Lors de l’intervention, les deux occupants ont tenté de s’échapper en se jetant à l’eau. L’un a réussi à prendre la fuite, tandis que le second a été repêché par les agents. La vedette ainsi que le matériel de pêche ont été saisis. Les cinq tortues marines ont été récupérées vivantes et seront relâchées dans leur milieu naturel. Selon le lieutenant Alhadji Attoumane, chef des opérations maritimes de la base navale de Ndzuani, cette opération s’inscrit dans les missions de protection de l’environnement assurées en collaboration avec le parc national de Shissiwani. «Nous avons détecté un écho en provenance de Mwali grâce à nos dispositifs de surveillance. L’embarcation a été identifiée comme impliquée dans un réseau de braconnage. À bord, les individus ont tenté de fuir dès notre intervention», a-t-il expliqué.
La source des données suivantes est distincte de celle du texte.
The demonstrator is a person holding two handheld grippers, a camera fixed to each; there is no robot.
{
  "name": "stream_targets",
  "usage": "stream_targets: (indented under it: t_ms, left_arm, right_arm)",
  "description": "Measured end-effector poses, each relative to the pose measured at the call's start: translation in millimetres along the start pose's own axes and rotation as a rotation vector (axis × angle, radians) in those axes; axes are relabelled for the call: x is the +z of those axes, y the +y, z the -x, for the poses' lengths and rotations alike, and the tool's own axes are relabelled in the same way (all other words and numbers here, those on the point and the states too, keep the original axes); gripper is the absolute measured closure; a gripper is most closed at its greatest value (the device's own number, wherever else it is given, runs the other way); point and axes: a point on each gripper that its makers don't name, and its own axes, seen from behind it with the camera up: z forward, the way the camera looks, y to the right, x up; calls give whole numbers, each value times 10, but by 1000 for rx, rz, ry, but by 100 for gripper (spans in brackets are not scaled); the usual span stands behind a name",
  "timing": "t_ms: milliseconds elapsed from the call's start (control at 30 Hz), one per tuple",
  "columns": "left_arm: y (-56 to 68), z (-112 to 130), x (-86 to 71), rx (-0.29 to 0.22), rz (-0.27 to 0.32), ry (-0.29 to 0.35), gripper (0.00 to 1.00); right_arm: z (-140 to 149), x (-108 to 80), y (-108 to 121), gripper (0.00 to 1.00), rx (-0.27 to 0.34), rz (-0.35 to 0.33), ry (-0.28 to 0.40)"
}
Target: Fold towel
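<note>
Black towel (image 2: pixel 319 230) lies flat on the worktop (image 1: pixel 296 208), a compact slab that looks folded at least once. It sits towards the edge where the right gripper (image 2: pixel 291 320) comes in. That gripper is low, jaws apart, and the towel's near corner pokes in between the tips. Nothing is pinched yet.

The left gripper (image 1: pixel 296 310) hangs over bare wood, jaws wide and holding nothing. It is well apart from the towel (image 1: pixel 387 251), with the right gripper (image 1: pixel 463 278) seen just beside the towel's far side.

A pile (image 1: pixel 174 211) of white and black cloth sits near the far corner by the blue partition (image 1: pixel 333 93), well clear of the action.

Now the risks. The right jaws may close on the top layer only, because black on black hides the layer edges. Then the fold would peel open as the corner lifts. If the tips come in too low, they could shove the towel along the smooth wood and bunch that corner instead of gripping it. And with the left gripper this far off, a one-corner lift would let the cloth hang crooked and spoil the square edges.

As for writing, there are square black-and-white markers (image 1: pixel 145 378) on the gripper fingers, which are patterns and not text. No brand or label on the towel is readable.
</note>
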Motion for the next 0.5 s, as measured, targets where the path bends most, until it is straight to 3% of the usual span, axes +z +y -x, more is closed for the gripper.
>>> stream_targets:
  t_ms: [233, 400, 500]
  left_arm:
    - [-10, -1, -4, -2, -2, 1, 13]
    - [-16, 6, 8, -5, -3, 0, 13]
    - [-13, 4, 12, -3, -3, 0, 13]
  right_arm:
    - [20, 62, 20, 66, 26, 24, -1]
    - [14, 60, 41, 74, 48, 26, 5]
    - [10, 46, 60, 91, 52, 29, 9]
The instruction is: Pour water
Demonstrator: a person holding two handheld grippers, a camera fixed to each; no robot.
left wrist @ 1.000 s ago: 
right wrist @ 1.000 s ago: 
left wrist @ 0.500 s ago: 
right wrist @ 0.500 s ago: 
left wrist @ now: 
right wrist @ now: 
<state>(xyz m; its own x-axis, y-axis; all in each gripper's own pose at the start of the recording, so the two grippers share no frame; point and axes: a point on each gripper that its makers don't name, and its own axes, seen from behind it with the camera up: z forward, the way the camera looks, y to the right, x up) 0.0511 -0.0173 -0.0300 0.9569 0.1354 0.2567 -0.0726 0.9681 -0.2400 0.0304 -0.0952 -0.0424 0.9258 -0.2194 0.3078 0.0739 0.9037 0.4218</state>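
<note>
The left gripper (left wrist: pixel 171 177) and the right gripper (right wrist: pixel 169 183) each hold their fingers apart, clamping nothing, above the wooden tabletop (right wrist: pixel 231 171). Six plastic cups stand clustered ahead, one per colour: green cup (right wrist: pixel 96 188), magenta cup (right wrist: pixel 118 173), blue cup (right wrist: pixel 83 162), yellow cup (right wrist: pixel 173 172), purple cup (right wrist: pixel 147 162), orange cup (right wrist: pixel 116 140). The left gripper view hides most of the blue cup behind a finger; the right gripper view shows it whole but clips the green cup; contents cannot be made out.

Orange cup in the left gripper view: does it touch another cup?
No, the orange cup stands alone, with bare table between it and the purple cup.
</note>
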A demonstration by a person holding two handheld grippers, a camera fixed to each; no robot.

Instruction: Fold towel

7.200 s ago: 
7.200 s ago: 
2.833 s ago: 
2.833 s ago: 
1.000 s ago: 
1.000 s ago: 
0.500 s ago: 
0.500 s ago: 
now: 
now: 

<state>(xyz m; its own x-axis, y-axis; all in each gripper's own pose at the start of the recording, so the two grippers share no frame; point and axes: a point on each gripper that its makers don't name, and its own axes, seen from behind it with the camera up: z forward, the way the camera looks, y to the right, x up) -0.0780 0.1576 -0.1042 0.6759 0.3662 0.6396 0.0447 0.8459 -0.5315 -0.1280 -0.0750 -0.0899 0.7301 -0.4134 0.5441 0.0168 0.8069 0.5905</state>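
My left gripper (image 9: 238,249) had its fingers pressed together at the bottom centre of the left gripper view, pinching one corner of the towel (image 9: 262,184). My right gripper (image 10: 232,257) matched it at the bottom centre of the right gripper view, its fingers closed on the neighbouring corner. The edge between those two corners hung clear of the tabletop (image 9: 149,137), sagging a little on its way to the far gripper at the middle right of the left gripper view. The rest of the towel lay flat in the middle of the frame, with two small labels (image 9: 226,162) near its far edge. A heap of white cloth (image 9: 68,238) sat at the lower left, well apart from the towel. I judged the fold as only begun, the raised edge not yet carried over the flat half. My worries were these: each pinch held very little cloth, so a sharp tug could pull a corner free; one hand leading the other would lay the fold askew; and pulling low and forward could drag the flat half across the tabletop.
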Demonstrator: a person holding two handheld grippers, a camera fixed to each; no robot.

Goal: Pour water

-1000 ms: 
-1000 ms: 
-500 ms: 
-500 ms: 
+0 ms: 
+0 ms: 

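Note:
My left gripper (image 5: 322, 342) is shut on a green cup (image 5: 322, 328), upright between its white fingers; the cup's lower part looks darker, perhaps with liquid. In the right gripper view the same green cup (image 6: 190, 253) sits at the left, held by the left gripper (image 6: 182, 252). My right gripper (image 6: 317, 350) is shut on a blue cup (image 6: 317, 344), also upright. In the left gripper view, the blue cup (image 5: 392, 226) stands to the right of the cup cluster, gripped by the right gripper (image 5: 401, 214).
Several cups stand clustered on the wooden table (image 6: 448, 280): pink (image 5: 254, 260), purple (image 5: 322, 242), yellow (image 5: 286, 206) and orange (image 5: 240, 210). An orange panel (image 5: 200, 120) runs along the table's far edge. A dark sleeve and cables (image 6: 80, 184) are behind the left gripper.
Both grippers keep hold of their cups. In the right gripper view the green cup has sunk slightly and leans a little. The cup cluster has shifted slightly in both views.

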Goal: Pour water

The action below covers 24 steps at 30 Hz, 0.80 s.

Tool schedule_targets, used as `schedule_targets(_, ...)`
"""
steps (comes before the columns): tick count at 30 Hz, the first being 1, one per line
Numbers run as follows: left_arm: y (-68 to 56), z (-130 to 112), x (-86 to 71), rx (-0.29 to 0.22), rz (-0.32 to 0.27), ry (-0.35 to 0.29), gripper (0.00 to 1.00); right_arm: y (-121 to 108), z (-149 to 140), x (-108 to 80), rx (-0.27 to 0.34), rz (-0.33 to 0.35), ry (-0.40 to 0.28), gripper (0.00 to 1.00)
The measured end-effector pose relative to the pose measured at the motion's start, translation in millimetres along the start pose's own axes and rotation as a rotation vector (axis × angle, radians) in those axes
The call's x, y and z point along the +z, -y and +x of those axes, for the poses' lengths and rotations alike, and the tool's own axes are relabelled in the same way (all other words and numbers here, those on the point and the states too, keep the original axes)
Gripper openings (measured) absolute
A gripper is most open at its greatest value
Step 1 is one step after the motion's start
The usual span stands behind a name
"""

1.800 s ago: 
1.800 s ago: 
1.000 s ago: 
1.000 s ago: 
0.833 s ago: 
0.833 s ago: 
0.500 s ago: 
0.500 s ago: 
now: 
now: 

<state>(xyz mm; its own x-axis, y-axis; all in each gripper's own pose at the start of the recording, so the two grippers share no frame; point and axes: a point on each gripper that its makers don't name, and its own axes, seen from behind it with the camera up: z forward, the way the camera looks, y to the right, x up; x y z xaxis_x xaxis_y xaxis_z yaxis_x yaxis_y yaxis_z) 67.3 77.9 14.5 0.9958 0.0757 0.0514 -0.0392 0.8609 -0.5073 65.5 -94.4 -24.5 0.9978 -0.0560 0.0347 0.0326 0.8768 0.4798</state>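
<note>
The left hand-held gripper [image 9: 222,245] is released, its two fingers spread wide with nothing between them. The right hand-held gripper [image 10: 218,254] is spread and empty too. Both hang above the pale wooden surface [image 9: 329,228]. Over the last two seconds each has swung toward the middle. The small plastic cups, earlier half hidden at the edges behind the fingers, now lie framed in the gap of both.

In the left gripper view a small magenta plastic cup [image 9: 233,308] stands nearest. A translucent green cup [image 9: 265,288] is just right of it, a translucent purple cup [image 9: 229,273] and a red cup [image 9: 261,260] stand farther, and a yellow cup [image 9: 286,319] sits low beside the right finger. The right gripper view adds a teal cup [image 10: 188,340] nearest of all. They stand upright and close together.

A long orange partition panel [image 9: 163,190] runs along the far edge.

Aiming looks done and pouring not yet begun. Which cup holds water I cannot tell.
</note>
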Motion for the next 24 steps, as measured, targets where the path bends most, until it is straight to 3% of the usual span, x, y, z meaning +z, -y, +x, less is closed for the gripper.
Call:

L’existence d’un réseau de braconnage

Le responsable militaire estime que cette affaire ne constitue pas un cas isolé. Des indices laisseraient penser à l’existence d’un réseau de braconnage en expansion dans la zone maritime. «Nos procédures consistent à sécuriser les espèces, saisir les équipements, collaborer avec le parc national et transmettre les suspects à la justice. Les investigations vont se poursuivre pour identifier l’ensemble des personnes impliquées», a-t-il ajouté. Il a enfin appelé les populations côtières à renforcer leur vigilance et à signaler toute activité suspecte aux garde-côtes ou aux agents du parc national, notamment dans les zones fréquentées par les tortues marines.